What you are asked to do = The material below contains a line with "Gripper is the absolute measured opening" and a line with "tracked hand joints". Copy exactly those two lines and all lines between them.
--- Available data Enclosed Below ---
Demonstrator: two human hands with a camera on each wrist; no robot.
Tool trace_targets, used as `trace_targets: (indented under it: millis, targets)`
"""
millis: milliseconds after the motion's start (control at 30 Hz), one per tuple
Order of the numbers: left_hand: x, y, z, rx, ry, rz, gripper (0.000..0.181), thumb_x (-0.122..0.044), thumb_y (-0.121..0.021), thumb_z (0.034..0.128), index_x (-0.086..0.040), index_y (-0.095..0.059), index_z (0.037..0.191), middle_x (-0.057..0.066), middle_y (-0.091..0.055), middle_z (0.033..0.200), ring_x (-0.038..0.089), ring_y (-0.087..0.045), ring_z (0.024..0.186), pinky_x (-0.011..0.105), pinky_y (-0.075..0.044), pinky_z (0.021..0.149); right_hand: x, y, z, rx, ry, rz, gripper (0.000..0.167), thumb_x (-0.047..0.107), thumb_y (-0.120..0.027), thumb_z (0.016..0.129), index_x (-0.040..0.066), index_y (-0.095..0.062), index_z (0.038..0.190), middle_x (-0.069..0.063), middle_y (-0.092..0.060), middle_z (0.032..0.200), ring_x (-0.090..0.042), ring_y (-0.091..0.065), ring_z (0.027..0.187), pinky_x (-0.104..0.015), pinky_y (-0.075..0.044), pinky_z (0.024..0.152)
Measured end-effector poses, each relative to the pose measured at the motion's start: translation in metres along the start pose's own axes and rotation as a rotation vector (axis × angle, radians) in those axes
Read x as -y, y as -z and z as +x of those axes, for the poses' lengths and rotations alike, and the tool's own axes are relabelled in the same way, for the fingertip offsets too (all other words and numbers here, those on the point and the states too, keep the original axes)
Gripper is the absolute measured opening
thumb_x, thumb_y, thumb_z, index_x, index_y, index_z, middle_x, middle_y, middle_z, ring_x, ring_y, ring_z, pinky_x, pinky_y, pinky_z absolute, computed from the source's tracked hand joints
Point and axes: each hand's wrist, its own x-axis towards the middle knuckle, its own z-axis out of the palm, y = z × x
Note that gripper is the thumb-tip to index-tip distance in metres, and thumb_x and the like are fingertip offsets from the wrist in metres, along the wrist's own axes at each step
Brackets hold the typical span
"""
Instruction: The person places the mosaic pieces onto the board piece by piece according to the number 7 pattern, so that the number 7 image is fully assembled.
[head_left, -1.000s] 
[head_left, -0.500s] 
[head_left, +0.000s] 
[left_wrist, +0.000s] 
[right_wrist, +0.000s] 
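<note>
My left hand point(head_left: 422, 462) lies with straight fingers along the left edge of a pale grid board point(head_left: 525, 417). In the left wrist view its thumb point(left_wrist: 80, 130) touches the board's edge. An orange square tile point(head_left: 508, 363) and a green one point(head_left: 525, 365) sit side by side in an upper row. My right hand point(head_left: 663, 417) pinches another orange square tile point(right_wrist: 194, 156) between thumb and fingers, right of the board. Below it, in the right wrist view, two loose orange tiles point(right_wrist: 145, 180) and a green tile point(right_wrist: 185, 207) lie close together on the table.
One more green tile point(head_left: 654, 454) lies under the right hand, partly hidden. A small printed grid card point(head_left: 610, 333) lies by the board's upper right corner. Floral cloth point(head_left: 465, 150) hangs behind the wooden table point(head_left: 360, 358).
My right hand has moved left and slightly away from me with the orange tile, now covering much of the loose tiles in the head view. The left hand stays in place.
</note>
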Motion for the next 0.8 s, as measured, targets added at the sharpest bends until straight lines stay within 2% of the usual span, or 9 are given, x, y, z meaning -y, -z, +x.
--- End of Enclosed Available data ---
Answer to this problem =
Gripper is the absolute measured opening
thumb_x, thumb_y, thumb_z, index_x, index_y, index_z, middle_x, middle_y, middle_z, ring_x, ring_y, ring_z, pinky_x, pinky_y, pinky_z absolute, computed from the source's tracked hand joints

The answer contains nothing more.